▸ **What needs to be done**
Please print every record below exactly as written, leaving out the pictures.

Records provided: Begin

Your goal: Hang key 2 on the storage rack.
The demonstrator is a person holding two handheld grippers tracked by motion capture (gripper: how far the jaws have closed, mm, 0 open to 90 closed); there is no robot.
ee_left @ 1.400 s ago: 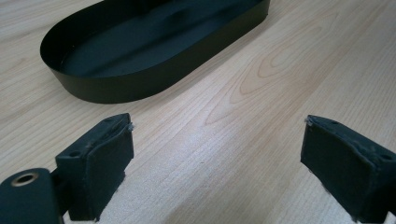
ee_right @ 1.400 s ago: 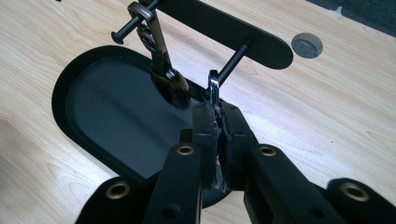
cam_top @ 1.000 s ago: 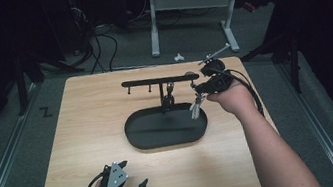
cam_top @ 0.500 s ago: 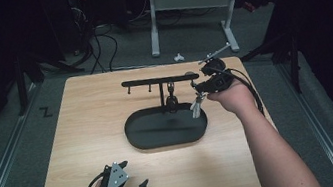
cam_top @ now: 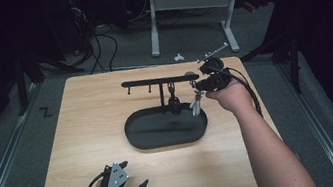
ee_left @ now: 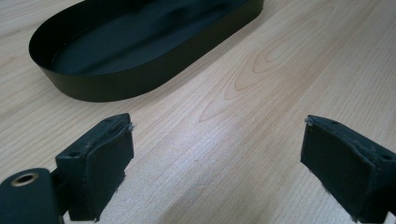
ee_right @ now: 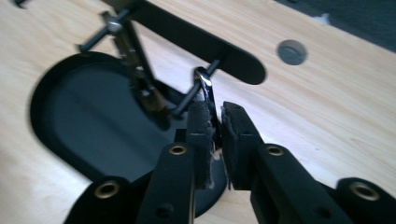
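Note:
A black stand has an oval tray (cam_top: pixel 132 131) and a crossbar (cam_top: pixel 152 81) with small pegs. My right gripper (cam_top: pixel 200 87) is at the bar's right end, shut on a silver key ring (ee_right: pixel 205 81) that touches the rightmost peg (ee_right: pixel 212 67). Pale keys (cam_top: pixel 197 103) dangle below it over the tray's right end. A dark fob (cam_top: pixel 174 103) hangs by the centre post. My left gripper (cam_top: pixel 134 175) rests near the table's front left edge, open and holding nothing. In the left gripper view it (ee_left: pixel 215 158) faces the tray (ee_left: pixel 140 74) across bare wood.
The wooden table (cam_top: pixel 85 136) has a round grey plug (ee_right: pixel 291 51) just behind the bar's right end. Beyond the table's far edge are a white desk frame (cam_top: pixel 186 4), cables and dark floor. Bare wood lies left of and in front of the tray.
The right gripper has edged slightly up with the keys toward the bar's end peg. The left gripper has stayed still.

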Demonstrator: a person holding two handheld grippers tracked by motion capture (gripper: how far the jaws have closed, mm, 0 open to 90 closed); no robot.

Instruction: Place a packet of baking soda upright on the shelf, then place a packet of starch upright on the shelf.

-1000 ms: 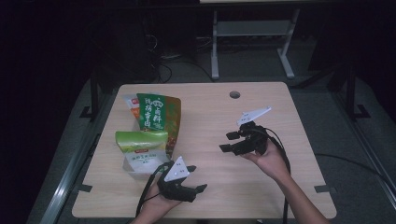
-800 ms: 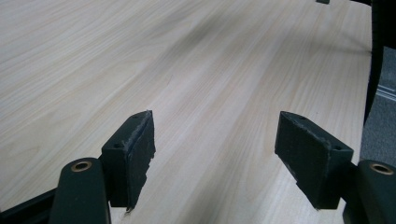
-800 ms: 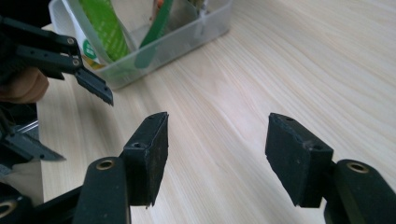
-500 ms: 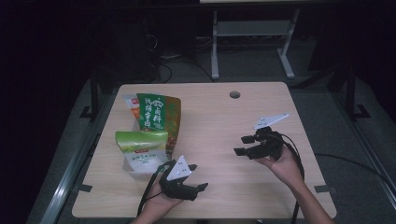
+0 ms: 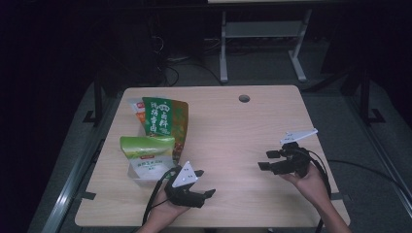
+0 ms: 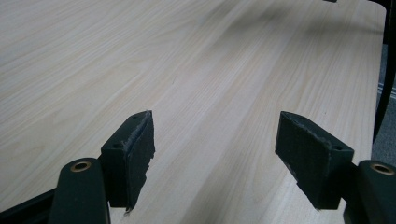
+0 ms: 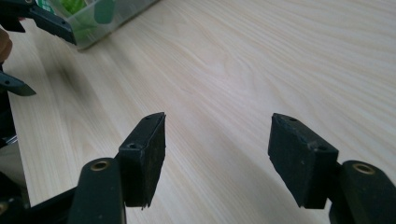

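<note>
**Pouch [image 5: 147, 153] at left of table [image 5: 233, 131]; both grippers empty**

Lies on the left half of the pale wooden top, toward the front. Looks light green above and clear or whitish toward the bottom. Sits just behind and to the left of the left gripper [image 5: 206, 183], near it; cannot tell from above whether touching. Overlaps the lower edge of a green bag [image 5: 165, 121] with pale lettering, which lies farther back. Leaves a white bag [image 5: 136, 108] with an orange patch partly visible at the green bag's far left corner.

Holds the left gripper in the left hand, low over the front edge, pointing right across the top. Shows jaws wide apart in the left gripper view [image 6: 215, 154], with bare wood between the pads and nothing gripped.

Holds the right gripper [image 5: 265, 160] in the right hand over the right half of the top, well apart from the pouch and bags, pointing left toward them. Shows jaws set apart in the right gripper view [image 7: 217, 154], having just opened a little wider, again with bare wood between and nothing gripped. Catches, at the top left of that same view, the pouch's clear plastic with green inside, and the dark jaw tips of the left gripper just beside it.

Has a round hole [image 5: 244, 98] near the far edge of the top.
</note>
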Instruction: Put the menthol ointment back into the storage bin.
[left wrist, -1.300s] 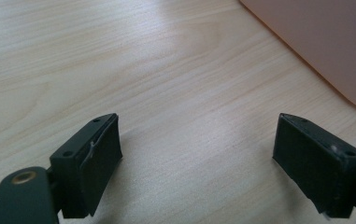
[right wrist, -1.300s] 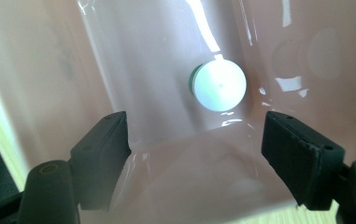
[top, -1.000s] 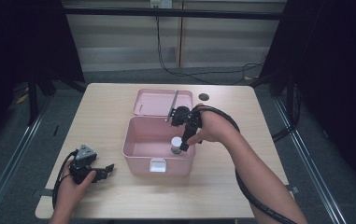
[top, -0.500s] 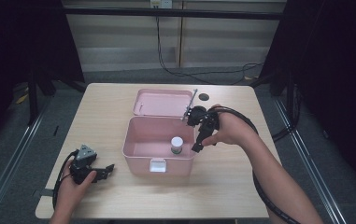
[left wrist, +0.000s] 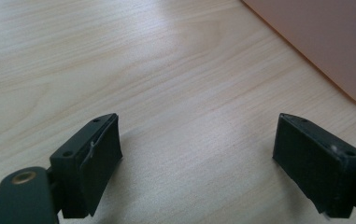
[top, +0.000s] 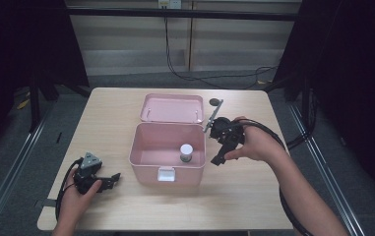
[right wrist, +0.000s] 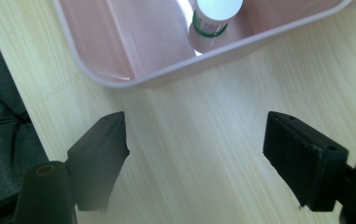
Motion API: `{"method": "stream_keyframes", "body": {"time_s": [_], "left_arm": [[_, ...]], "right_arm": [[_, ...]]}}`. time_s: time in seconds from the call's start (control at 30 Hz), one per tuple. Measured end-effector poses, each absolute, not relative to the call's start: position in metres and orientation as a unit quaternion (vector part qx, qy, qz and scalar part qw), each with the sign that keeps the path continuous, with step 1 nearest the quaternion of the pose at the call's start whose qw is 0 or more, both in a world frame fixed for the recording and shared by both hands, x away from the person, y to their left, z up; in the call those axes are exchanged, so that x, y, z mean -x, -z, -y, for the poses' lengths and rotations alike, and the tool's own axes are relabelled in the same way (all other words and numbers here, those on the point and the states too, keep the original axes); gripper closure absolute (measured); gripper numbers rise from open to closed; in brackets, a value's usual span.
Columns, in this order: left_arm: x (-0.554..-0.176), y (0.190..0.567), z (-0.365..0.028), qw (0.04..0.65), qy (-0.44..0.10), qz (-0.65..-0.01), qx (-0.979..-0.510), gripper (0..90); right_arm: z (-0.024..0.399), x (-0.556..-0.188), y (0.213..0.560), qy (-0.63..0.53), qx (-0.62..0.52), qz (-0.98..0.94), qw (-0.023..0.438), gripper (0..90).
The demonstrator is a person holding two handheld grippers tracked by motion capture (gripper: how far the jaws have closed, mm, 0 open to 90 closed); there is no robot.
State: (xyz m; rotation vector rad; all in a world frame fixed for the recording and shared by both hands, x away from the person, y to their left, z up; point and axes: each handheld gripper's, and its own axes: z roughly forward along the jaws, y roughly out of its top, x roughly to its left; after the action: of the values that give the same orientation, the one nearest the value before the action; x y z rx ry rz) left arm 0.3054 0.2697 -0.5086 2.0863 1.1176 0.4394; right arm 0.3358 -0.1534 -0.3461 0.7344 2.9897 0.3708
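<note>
A pink box [top: 148, 147] stands open in the middle of the table, its lid [top: 170, 107] lying flat behind it. A small white-capped bottle [top: 186, 153] stands upright inside, toward the right wall; the right gripper view shows the same bottle [right wrist: 212, 18] with a green band under its cap. My right gripper [top: 218, 158] hovers open just outside the box's right wall, nothing between its jaws [right wrist: 196, 158]. My left gripper [top: 110, 180] rests open on the table at the front left, pointing at the box; bare wood lies between its jaws [left wrist: 196, 163].
A small dark round object [top: 215, 102] lies on the table behind the box's lid. A thin grey rod [top: 213, 116] sticks up from behind my right gripper. The pink box wall [left wrist: 325, 42] stands close ahead of my left gripper.
My right gripper has pulled out of the box, moving right and toward the front, leaving the bottle standing inside. The left gripper has stayed put.
</note>
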Motion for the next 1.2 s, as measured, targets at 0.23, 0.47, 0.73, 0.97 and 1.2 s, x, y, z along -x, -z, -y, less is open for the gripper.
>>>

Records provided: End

▸ **Exercise response**
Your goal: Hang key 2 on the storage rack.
The demonstrator is a person holding two handheld grippers tracked by motion capture (gripper: how far the jaws have closed, mm, 0 open to 90 closed); there is no robot.
ee_left @ 1.400 s ago: 
ee_right @ 1.400 s ago: 
cam_top @ 1.000 s ago: 
cam_top @ 0.500 s ago: 
cam_top @ now: 
ee_left @ now: 
ee_right @ now: 
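Note:
A black stand has an oval tray (cam_top: pixel 132 131) and a crossbar (cam_top: pixel 152 81) with small pegs. My right gripper (cam_top: pixel 200 87) is at the bar's right end, shut on a silver key ring (ee_right: pixel 205 81) that touches the rightmost peg (ee_right: pixel 212 67). Pale keys (cam_top: pixel 197 103) dangle below it over the tray's right end. A dark fob (cam_top: pixel 174 103) hangs by the centre post. My left gripper (cam_top: pixel 134 175) rests near the table's front left edge, open and holding nothing. In the left gripper view it (ee_left: pixel 215 158) faces the tray (ee_left: pixel 140 74) across bare wood.
The wooden table (cam_top: pixel 85 136) has a round grey plug (ee_right: pixel 291 51) just behind the bar's right end. Beyond the table's far edge are a white desk frame (cam_top: pixel 186 4), cables and dark floor. Bare wood lies left of and in front of the tray.
The right gripper has edged slightly up with the keys toward the bar's end peg. The left gripper has stayed still.
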
Demonstrator: a person holding two handheld grippers tracked by motion capture (gripper: how far the jaws have closed, mm, 0 open to 90 closed); no robot.

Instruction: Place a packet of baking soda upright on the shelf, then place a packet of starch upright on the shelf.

-1000 ms: 
-800 ms: 
-800 ms: 
-500 ms: 
+0 ms: 
+0 ms: 
+0 ms: 

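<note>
**Pouch [image 5: 147, 153] at left of table [image 5: 233, 131]; both grippers empty**

Lies on the left half of the pale wooden top, toward the front. Looks light green above and clear or whitish toward the bottom. Sits just behind and to the left of the left gripper [image 5: 206, 183], near it; cannot tell from above whether touching. Overlaps the lower edge of a green bag [image 5: 165, 121] with pale lettering, which lies farther back. Leaves a white bag [image 5: 136, 108] with an orange patch partly visible at the green bag's far left corner.

Holds the left gripper in the left hand, low over the front edge, pointing right across the top. Shows jaws wide apart in the left gripper view [image 6: 215, 154], with bare wood between the pads and nothing gripped.

Holds the right gripper [image 5: 265, 160] in the right hand over the right half of the top, well apart from the pouch and bags, pointing left toward them. Shows jaws set apart in the right gripper view [image 7: 217, 154], having just opened a little wider, again with bare wood between and nothing gripped. Catches, at the top left of that same view, the pouch's clear plastic with green inside, and the dark jaw tips of the left gripper just beside it.

Has a round hole [image 5: 244, 98] near the far edge of the top.
</note>
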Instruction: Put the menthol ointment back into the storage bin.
[left wrist, -1.300s] 
[right wrist, -1.300s] 
[top, -1.000s] 
[top, -0.500s] 
[left wrist, +0.000s] 
[top, +0.000s] 
[right wrist, +0.000s] 
Motion API: `{"method": "stream_keyframes", "body": {"time_s": [_], "left_arm": [[_, ...]], "right_arm": [[_, ...]]}}`. time_s: time in seconds from the call's start (control at 30 Hz), one per tuple. Measured end-effector poses, each absolute, not relative to the call's start: position in metres and orientation as a unit quaternion (vector part qx, qy, qz and scalar part qw), each with the sign that keeps the path continuous, with step 1 nearest the quaternion of the pose at the call's start whose qw is 0 or more, both in a world frame fixed for the recording and shared by both hands, x away from the person, y to their left, z up; in the call those axes are exchanged, so that x, y, z mean -x, -z, -y, for the poses' lengths and rotations alike, and the tool's own axes are relabelled in the same way (all other words and numbers here, those on the point and the states too, keep the original axes); gripper closure absolute (measured); gripper numbers rise from open to closed; in brackets, a value's usual span.
Columns, in this order: left_arm: x (-0.554..-0.176), y (0.190..0.567), z (-0.365..0.028), qw (0.04..0.65), qy (-0.44..0.10), qz (-0.65..-0.01), qx (-0.979..-0.510), gripper (0..90); right_arm: z (-0.024..0.399), x (-0.556..-0.188), y (0.213..0.560), qy (-0.63..0.53), qx (-0.62..0.52), qz (-0.98..0.94), qw (-0.023..0.438), gripper (0..90).
The demonstrator is a person holding two handheld grippers tracked by motion capture (gripper: how far the jaws have closed, mm, 0 open to 90 closed); there is no robot.
State: (xyz m; rotation vector rad; all in a world frame fixed for the recording and shared by both hands, x away from the person, y to their left, z up; point and axes: each handheld gripper's, and its own axes: z roughly forward along the jaws, y roughly out of its top, x roughly to its left; after the action: of the values that give the same orientation, the one nearest the value before the action; x y z rx ry rz) left arm 0.3054 0.2697 -0.5086 2.0863 1.1176 0.4394; right arm 0.3358 -0.1534 -0.3461 0.7344 2.9897 0.3708
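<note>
A pink box [top: 148, 147] stands open in the middle of the table, its lid [top: 170, 107] lying flat behind it. A small white-capped bottle [top: 186, 153] stands upright inside, toward the right wall; the right gripper view shows the same bottle [right wrist: 212, 18] with a green band under its cap. My right gripper [top: 218, 158] hovers open just outside the box's right wall, nothing between its jaws [right wrist: 196, 158]. My left gripper [top: 110, 180] rests open on the table at the front left, pointing at the box; bare wood lies between its jaws [left wrist: 196, 163].
A small dark round object [top: 215, 102] lies on the table behind the box's lid. A thin grey rod [top: 213, 116] sticks up from behind my right gripper. The pink box wall [left wrist: 325, 42] stands close ahead of my left gripper.
My right gripper has pulled out of the box, moving right and toward the front, leaving the bottle standing inside. The left gripper has stayed put.
</note>
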Motion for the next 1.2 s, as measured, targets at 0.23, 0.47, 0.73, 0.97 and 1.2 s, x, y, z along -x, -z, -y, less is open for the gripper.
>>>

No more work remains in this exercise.